Tam Kan Analizi
(26 parametre)

Lökosit (LEU, WBC, Beyaz Küre, Akyuvar): Kandaki iltihap hücrelerinin sayımıdır. Vücudumuzun herhangi bir yerinde farkında olduğumuz ya da olmadığımız bir enfeksiyon (bakteri ya da virüs kaynaklı), alerjik ya da sistemik bir reaksiyon olup olmadığını, kısaca vücudumuzun romatizma, kanser, ateşli hastalıklar, otoimmun hastalıklar gibi bir hastalıkla savaşmakta olup olmadığının genel göstergesidir.

Eritrosit (ERY, RBC, Kırmızı Küre, Alyuvar): Kandaki dokulara içerdiği demir yardımıyla akciğerden aldığı oksijeni taşıyan ve dokularda biriken karbondioksiti akciğere taşıyarak atılmasını sağlayan hücrelerin sayımıdır.

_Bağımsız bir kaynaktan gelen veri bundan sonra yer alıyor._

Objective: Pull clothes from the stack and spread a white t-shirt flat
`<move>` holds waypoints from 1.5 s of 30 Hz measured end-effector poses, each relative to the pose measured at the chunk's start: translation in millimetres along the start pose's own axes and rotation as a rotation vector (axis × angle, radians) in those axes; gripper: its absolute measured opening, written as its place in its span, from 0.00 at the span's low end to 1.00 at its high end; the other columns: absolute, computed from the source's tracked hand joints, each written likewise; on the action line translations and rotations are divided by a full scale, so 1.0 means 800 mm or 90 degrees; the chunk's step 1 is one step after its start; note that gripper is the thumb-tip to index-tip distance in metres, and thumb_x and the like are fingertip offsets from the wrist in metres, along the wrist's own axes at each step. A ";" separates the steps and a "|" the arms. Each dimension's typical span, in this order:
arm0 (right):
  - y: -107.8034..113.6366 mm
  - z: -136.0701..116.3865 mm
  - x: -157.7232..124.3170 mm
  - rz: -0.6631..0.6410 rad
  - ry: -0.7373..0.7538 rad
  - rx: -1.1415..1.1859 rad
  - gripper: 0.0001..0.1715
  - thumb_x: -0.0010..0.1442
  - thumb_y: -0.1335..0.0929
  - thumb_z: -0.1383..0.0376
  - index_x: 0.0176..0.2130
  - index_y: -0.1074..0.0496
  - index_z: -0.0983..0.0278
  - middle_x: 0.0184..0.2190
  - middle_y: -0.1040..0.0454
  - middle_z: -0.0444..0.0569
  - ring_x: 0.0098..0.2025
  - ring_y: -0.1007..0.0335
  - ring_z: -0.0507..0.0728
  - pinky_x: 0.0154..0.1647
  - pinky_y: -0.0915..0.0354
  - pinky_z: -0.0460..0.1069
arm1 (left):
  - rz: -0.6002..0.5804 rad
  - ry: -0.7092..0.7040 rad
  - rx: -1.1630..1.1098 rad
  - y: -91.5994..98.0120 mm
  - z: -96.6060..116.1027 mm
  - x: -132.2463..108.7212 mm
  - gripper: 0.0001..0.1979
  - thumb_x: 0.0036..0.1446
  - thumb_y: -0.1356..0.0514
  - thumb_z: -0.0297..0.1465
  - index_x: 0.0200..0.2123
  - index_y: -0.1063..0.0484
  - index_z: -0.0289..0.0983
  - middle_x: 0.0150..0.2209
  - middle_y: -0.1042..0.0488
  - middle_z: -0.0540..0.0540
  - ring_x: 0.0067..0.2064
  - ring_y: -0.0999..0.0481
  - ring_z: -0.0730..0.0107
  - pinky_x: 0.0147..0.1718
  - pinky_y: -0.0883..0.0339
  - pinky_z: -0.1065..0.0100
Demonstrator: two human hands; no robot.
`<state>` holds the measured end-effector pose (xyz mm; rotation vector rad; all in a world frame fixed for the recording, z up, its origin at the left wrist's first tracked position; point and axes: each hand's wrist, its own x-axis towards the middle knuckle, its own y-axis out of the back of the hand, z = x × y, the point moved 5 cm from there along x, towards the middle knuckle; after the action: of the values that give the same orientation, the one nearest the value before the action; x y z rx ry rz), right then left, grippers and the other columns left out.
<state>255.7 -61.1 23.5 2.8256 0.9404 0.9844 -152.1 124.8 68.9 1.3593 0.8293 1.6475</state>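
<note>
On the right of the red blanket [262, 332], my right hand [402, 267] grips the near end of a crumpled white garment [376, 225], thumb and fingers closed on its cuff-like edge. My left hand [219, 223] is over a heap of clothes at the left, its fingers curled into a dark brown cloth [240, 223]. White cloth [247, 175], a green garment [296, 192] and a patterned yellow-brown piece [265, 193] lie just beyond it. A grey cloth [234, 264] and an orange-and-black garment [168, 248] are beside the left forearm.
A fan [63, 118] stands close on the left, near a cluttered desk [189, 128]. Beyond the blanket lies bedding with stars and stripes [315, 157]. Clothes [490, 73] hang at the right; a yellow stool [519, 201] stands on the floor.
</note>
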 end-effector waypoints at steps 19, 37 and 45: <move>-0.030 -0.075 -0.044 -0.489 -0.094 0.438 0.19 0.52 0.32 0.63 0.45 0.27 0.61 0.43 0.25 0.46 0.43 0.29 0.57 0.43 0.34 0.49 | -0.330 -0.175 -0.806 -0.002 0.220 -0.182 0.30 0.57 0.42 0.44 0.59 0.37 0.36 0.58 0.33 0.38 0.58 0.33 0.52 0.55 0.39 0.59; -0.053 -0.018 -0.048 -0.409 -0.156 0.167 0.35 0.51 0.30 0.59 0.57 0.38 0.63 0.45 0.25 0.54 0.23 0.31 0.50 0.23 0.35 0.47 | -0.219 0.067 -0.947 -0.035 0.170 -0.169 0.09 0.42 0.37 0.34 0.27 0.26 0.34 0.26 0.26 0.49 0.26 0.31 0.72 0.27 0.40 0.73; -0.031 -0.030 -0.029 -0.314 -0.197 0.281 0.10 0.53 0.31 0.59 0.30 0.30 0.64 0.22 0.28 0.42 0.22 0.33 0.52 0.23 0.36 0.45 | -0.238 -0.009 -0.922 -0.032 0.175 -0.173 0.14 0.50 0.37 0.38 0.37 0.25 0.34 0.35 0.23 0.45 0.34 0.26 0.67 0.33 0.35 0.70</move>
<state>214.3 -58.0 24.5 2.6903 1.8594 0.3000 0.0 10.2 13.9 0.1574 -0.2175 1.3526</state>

Trombosit (PLT, Platelet): Bu hücreler kanın pıhtılaşma proteinlerini oluşturmaktadır ve kanamaya tıkaç oluşturma görevleri vardır. Miktarı düşükse bu trombositopeni (bu hücrelerin hızla parçalanmakta ya da az yapılmakta olduğu) anlamına gelir. Her ikisi de kanamanın durmaması sorununu getirir. Miktarı yüksekse trombositoz anlamına gelir. Fazla üretimi (iyi yada kötü huylu kanser, kan hastalıkları gibi durumlarda) gereksiz damar içi pıhtılaşmalara neden olur. Damar tıkanıklıkları ile sonuçlanabilir.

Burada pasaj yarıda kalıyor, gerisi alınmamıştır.